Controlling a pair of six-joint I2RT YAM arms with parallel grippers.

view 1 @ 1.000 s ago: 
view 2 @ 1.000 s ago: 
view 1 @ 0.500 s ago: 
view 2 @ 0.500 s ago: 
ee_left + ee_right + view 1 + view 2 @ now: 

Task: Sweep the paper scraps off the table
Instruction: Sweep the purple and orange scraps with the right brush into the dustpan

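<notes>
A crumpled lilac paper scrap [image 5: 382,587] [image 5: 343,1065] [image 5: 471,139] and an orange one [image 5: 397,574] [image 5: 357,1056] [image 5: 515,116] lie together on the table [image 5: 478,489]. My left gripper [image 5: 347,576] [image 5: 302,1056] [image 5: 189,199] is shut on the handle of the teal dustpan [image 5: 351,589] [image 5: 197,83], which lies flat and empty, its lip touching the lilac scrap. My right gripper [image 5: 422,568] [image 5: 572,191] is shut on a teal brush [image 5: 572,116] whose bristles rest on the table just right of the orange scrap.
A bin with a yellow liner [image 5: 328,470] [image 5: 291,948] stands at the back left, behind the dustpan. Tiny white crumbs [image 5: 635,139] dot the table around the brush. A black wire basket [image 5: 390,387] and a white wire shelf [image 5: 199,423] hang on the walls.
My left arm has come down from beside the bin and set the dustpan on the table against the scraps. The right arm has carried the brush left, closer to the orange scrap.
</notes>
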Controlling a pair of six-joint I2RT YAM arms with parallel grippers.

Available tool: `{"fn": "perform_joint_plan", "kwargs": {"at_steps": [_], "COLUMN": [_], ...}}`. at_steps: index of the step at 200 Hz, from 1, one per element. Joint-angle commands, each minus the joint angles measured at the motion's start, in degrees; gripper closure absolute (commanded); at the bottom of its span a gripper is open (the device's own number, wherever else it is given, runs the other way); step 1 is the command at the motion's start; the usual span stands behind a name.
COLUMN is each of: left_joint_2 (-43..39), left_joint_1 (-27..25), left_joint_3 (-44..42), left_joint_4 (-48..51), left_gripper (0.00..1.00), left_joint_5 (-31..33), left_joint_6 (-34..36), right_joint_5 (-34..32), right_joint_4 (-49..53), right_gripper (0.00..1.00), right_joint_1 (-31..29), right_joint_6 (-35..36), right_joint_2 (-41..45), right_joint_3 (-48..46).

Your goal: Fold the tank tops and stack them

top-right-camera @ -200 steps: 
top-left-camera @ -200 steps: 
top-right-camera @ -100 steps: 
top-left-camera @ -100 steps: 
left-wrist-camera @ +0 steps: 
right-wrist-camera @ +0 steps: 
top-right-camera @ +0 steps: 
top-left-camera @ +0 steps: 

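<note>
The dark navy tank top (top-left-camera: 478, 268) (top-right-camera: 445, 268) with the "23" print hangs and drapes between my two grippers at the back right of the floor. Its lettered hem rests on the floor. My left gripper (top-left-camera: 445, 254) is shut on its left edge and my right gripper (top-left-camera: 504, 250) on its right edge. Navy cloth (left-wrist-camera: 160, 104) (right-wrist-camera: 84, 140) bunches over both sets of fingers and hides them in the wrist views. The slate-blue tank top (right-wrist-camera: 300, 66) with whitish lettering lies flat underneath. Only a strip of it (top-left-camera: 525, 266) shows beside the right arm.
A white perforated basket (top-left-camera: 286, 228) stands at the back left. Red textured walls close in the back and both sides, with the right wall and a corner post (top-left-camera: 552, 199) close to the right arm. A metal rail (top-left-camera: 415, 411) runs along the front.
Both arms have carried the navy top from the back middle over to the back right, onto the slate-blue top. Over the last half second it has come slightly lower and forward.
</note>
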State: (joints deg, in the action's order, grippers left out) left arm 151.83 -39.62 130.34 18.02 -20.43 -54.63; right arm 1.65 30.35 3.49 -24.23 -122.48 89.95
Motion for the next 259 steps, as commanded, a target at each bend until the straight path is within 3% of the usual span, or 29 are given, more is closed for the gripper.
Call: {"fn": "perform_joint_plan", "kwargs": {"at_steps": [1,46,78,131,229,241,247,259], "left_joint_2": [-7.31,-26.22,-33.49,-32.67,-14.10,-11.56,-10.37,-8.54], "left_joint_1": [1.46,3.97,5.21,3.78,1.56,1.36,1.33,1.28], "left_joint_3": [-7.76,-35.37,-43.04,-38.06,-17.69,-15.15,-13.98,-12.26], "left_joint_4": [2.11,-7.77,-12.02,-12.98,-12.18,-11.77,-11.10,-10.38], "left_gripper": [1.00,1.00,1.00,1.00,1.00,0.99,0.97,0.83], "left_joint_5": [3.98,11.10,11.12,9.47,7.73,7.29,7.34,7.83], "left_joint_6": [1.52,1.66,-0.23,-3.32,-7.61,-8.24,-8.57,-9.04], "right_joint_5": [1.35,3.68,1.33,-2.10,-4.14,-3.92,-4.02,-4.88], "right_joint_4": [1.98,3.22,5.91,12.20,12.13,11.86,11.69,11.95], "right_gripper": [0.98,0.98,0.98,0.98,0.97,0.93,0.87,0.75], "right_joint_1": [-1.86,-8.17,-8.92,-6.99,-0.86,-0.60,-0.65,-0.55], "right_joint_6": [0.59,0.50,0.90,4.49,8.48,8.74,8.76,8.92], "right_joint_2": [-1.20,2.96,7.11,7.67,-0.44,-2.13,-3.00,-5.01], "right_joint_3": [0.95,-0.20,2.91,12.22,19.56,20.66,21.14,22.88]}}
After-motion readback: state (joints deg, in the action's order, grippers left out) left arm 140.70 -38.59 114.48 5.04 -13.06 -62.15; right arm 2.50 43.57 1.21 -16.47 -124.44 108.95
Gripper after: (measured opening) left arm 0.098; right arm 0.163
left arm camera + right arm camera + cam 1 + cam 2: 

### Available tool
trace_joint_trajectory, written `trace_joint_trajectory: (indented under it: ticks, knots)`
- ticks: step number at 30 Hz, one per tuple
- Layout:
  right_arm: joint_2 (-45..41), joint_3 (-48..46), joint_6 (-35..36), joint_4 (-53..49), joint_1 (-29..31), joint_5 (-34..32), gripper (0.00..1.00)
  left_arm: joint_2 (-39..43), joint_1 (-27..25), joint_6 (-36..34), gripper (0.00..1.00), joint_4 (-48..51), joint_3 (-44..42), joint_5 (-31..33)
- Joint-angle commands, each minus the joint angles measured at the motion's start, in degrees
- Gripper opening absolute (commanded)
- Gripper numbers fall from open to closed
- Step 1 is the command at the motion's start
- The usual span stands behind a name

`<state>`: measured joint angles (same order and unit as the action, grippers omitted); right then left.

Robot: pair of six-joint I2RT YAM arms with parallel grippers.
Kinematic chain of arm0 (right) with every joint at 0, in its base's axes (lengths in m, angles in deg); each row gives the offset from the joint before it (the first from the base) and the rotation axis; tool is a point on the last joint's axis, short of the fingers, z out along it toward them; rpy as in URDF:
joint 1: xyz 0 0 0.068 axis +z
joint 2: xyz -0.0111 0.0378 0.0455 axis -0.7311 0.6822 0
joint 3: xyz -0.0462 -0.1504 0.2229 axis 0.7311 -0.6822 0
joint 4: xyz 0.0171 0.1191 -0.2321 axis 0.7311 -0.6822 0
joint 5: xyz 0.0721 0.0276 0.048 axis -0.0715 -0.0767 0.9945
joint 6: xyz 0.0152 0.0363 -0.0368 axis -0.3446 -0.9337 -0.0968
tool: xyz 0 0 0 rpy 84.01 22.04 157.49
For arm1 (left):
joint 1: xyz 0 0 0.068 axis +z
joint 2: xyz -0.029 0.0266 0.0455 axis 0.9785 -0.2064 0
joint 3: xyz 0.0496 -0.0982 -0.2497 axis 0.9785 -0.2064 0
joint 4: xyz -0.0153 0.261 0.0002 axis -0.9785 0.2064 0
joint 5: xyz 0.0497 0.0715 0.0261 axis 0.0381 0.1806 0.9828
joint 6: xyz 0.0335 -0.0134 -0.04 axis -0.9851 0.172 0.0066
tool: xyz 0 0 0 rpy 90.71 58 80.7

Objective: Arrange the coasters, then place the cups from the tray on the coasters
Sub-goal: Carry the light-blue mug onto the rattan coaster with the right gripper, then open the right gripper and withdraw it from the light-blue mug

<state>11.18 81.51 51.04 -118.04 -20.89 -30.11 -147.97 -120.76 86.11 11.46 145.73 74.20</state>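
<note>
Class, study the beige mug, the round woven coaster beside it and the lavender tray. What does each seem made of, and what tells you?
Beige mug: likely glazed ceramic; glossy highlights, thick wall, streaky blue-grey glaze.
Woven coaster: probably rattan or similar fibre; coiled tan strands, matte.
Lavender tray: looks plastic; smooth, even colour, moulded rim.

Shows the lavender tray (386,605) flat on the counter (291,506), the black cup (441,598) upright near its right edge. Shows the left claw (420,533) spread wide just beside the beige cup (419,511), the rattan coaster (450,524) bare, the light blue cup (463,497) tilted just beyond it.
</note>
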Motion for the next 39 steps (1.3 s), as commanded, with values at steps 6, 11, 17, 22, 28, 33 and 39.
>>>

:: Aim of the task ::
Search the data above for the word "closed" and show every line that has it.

:: Result for this task ::
Motion for the next 259 steps, as commanded, a target at each bend until the straight path is within 3% of the usual span, or 29 are given, more is closed for the gripper.
- Gripper numbers fall from open to closed

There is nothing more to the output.